Assessment of frailty and function

Patients were also asked about falls in the prior 6 months. Frailty was assessed in 3 ways. Hand-grip strength in the patient’s dominant hand was evaluated using a dynamometer. We counted the number of chair stands (repeatedly rising from a seated position to standing and sitting again) performed within 30 seconds. Disability was assessed by Katz Activity of Daily Living (ADL) scale of independence in 6 ADLs which was scored as completely-independent or not.(Supplementary Table 1) We assessed psychometric performance using the computerized Inhibitory Control Test (ICT),[10] defining covert HE according to Amodio criteria (weighted-lures>24).[11] Additional details regarding the ICT and its scoring are available in the Supplementary Methods.

Assessment of HRQOL

First, we used the Short-Form 8 (SF-8) which has been validated in patients with liver disease, that has a range from 0–100 and can be dichotomized as good (>50) or poor (≤50). Second, we determined each patient’s Work-Productivity-Activity Impairment (WPAI). Because many (63%) patients were not working at enrollment, we focused on the final one-question scale “During the past seven days, how much did your cirrhosis affect your ability to do your regular daily activities, other than work at a job,” which ranged from 0 (no effect on daily activities) to 10 (completely prevented me from doing my daily activities).

Analysis

All analyses were performed using R and SAS (version 9.4). Cumulative incidence curves were drawn to show the risk of falls over time in the presence of the competing risk of death or transplantation.[12] Next, we selected a set of predictors that best predict the risk of falls. We first used univariate Cox proportional hazards regression to select predictors with p-value <0.10 as candidates, accounting for competing risks.[13, 14] We also used random survival forest (with default hyperparameters) to further expand the candidate list based on variable importance scores.[15, 16] We determined a list of candidate predictors based on results from univariate Cox models, random survival forest, and clinical knowledge (for example, bilirubin and MELD-Na could not both meet inclusion). Finally, we applied the penalized Cox regression with Lasso penalty to select a small set of predictors from the candidate predictors, and the penalty parameter was determined by cross-validation method. Penalized Cox regression can handle a large number of predictors. The consequence of imposing the lasso penalty is to reduce (i.e., shrink) the regression coefficient values towards zero. This allows the less contributive predictors to have a coefficient equal to zero. The final predictors included falls prior to the baseline assessment, serum sodium, SF-8, and chair-stands (the FallSSS score). A cause-specific competing risk model was used to assess the effect of each predictor.

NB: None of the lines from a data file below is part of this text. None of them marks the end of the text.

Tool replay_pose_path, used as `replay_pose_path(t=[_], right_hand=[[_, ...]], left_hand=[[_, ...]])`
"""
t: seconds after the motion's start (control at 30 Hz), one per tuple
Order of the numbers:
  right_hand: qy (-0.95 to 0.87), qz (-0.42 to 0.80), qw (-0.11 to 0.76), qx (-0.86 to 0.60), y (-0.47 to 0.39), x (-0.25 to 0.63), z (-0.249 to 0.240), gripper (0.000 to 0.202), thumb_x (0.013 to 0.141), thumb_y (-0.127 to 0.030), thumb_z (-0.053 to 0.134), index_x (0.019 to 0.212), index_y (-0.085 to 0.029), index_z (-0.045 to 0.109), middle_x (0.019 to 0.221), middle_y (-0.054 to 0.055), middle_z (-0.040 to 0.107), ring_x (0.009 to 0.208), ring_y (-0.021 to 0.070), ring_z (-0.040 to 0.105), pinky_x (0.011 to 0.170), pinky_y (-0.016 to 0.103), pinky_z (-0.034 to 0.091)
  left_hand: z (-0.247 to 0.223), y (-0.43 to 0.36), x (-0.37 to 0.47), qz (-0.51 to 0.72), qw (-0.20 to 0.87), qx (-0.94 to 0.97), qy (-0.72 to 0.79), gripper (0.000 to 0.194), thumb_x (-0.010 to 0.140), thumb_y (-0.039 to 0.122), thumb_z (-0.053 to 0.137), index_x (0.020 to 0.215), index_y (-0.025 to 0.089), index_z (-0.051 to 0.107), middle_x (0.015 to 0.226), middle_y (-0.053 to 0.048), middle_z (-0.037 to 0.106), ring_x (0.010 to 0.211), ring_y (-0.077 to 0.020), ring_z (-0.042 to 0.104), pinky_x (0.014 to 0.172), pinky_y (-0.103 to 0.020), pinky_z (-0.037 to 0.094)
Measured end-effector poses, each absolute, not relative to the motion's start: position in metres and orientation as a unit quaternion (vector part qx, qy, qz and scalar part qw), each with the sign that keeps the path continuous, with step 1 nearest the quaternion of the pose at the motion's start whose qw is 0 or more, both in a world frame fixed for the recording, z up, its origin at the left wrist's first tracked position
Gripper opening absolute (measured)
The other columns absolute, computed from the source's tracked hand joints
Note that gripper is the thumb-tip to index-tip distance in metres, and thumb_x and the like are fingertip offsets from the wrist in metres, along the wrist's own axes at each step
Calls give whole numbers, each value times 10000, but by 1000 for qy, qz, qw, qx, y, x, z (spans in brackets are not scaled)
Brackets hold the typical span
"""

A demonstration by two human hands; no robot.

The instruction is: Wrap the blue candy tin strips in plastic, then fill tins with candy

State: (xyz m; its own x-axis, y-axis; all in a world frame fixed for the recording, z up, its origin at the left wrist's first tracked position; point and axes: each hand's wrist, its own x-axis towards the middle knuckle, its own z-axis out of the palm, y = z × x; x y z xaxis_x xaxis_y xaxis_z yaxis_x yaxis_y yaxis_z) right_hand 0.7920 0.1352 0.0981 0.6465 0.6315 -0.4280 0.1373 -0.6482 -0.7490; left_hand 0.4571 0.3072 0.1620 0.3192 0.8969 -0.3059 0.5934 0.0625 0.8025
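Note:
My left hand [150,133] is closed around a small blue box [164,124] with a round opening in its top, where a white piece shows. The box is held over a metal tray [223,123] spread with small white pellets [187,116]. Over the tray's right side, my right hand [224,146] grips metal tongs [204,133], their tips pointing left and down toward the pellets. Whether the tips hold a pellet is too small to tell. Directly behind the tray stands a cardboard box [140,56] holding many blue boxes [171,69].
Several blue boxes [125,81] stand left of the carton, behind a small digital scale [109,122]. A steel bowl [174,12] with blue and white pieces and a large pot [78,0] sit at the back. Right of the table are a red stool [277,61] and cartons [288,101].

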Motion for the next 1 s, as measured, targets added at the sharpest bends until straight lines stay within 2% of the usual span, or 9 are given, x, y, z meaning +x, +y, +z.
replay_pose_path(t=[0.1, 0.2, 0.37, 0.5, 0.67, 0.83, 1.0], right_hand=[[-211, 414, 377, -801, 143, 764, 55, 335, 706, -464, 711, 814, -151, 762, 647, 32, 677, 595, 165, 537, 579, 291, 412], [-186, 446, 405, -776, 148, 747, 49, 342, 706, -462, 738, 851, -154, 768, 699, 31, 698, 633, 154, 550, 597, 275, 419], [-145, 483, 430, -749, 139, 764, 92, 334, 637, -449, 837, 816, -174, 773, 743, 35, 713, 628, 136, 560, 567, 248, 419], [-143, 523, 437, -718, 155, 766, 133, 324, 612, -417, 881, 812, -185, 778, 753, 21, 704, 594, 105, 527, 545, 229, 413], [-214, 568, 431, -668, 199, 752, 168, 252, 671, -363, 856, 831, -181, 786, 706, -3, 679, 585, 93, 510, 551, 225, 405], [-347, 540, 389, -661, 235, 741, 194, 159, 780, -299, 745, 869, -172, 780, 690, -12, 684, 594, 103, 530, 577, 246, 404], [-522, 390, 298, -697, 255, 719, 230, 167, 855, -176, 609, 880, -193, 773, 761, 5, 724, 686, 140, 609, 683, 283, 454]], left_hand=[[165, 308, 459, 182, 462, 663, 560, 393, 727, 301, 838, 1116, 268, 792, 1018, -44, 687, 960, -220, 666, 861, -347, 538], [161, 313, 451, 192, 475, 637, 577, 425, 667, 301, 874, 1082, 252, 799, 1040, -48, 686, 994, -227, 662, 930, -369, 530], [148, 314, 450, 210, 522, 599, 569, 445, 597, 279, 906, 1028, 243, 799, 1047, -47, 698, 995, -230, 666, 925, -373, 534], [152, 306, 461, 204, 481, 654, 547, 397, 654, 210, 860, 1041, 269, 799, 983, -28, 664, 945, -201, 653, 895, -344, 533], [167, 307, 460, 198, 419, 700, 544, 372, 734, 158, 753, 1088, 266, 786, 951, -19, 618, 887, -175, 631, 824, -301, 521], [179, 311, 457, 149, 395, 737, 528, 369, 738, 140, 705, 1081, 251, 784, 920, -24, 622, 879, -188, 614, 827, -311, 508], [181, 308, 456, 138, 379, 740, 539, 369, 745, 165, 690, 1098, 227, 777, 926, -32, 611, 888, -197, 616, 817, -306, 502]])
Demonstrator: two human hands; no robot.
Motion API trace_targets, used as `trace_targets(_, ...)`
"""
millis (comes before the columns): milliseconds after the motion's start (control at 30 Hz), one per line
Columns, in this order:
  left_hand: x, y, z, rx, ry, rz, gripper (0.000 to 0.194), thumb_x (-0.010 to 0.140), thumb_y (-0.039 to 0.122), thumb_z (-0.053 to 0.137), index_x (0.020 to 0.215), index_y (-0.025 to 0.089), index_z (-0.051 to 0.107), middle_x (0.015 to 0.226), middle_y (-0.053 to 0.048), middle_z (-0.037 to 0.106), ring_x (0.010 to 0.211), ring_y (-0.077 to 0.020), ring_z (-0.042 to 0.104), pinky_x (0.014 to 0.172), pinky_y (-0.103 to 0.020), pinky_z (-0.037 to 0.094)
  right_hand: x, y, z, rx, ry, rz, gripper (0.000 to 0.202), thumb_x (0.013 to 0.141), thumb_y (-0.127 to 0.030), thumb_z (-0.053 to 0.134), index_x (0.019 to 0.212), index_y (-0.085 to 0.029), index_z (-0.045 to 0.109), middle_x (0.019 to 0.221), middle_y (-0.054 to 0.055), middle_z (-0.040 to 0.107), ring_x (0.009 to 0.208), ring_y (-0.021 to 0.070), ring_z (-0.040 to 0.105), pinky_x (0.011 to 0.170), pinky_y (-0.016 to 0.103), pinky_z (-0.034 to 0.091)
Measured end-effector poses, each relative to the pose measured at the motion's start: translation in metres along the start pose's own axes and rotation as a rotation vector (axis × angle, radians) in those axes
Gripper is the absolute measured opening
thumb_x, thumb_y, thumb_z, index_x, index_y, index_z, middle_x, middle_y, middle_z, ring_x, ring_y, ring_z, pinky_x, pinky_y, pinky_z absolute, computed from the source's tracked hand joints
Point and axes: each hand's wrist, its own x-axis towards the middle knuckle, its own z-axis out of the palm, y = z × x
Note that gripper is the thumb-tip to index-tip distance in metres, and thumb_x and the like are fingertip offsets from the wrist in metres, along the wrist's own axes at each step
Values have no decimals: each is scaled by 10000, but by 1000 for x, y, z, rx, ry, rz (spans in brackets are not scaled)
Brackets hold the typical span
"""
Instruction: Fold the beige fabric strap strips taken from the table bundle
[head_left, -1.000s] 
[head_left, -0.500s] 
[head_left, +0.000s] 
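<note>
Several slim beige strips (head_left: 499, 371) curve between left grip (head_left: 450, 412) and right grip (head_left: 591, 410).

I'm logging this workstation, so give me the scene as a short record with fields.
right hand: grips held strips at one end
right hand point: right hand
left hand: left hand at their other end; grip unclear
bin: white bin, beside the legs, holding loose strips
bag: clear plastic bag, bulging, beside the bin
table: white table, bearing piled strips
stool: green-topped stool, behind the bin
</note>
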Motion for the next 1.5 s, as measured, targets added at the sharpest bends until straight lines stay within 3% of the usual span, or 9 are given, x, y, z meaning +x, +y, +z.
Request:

Model Performance, Validation and Accuracy

Model performance was evaluated using the C-statistic (a measure of discrimination) and time-dependent receiver operating characteristic (ROC) curve.[17] In predictive models, a c-statistic describes how well the model can rank order cases and non-cases. We contrasted the performance of our best model, FallSSS, with ICT weighted-lures, chair-stands and hand-grip, SF-8 and serum sodium, and MELD-Na. An internal validation was performed using a 5-fold cross-validation. This method divides the dataset into 5 sets of 80/20 splits (folds) where each 80%-fold is used as the training set for the remaining 20%. Summary statistics for this procedure include the c-statistic, AUROC at 6-month intervals, and the integrated Brier score (a measure of model accuracy).[18] We conducted two sensitivity analyses – 1) evaluating the SSS model in the sample of patients without prior falls and 2) re-deriving the individual predictors in the sample without prior falls.

Mortality

We sought to determine the association of incident falls with the risk of mortality, independent of the impact of incident HE, using a cause-specific competing risk framework. To do so, we treated falls and HE as time-varying covariates. We selected 5 baseline factors for risk-adjustment on the basis of biological plausibility: Child class (A versus B), MELD-Na, Albumin, ADL independence, covert HE (based on Amodio’s ICT criteria, weighted lures >24), and Charlson comorbidity index. Albumin and MELD-Na were log-transformed.

Results

Cohort characteristics are delineated in Table 1. At enrollment, median age was 60 years, 56% were male, 70% were Child Class A and median MELD-Na was 9. Overall, 22% reported a prior history of falls, none of which were injurious.

Table 1:

Characteristics of the 299-person Cohort at Enrollment

Age, years 60 (52–66)
Education, years 14 (12 – 16)
Sex, male 169 (56.3%)
Body Mass Index, kg/m2 29 (26 – 34)
Etiology* Hepatitis C 30%
Alcohol 22%
NAFLD 21%
Other 25%
Hepatocellular Carcinoma 22 (7.3%)
Child class A 209 (70%)
Varices 229 (76%)
Ascites 122 (41%)
Ascites requiring paracentesis (at any point) 30 (10%)
Platelet count < 80,000 111 (37%)
Any current alcohol use 92 (31%)
Current alcohol abuse 22 (7.3%)
Charlson Comorbidity Index 4 (1 – 4)
Laboratory Values
MELD-Na 9 (7 – 13)
Bilirubin (mg/dL) 1 (0.7 – 1.6)
Creatinine (mg/dL) 0.9 (0.7 – 1.04)
INR 1.1 (1 – 1.2)
Sodium (meq/L) 140 (138 – 141)
Albumin (mg/dL) 4 (3.6–4.3)
Markers of Frailty
Incompletely independent in ADLs 27 (9%)
Chair stands 10 (7– 13)
Hand grip, kilograms 31 (22 – 39)
Self-reported falls in past 6 months 65 (22%)
Medication Reconciliation (chronic current use)
Diuretics 120 (40%)
Nonselective Beta-blockers 180 (60%)
Benzodiazepine 55 (18%)
Opioid 66 (22%)
Antidepressant 54 (18%)
Inhibitory Control Test (ICT) Performance
Lures 12 (7 –22)
Targets 94.3 (84 – 98)
Weighted lures 14.5 (8.2 – 37.8)
Cannot complete ICT 38 (13%)

ADL = activities of daily living, INR = international normalized ratio, MELD-Na = model for endstage liver disease – sodium, NAFLD = nonalcoholic fatty liver disease

Outcomes

During a median follow-up of 1003 days (IQR 640–1102), 141 (47%) patients experienced falls, 38 (13%) with injuries. In Figure 1, we detail the cumulative incidence of falls stratified by Child class. There were 68 (23%) cases of incident HE, 49 (16%) deaths, and 13 (4%) transplants. Median time to a fall was 279 (98–595) days. The injuries included 17 hospitalizations for pain/soft-tissue injury, 8 arm/wrist fractures, 5 hip/femur fractures, 4 rib fractures, 4 lower-leg fractures, 2 skull fractures/intracranial hemorrhage, and 1 cervical spine fracture.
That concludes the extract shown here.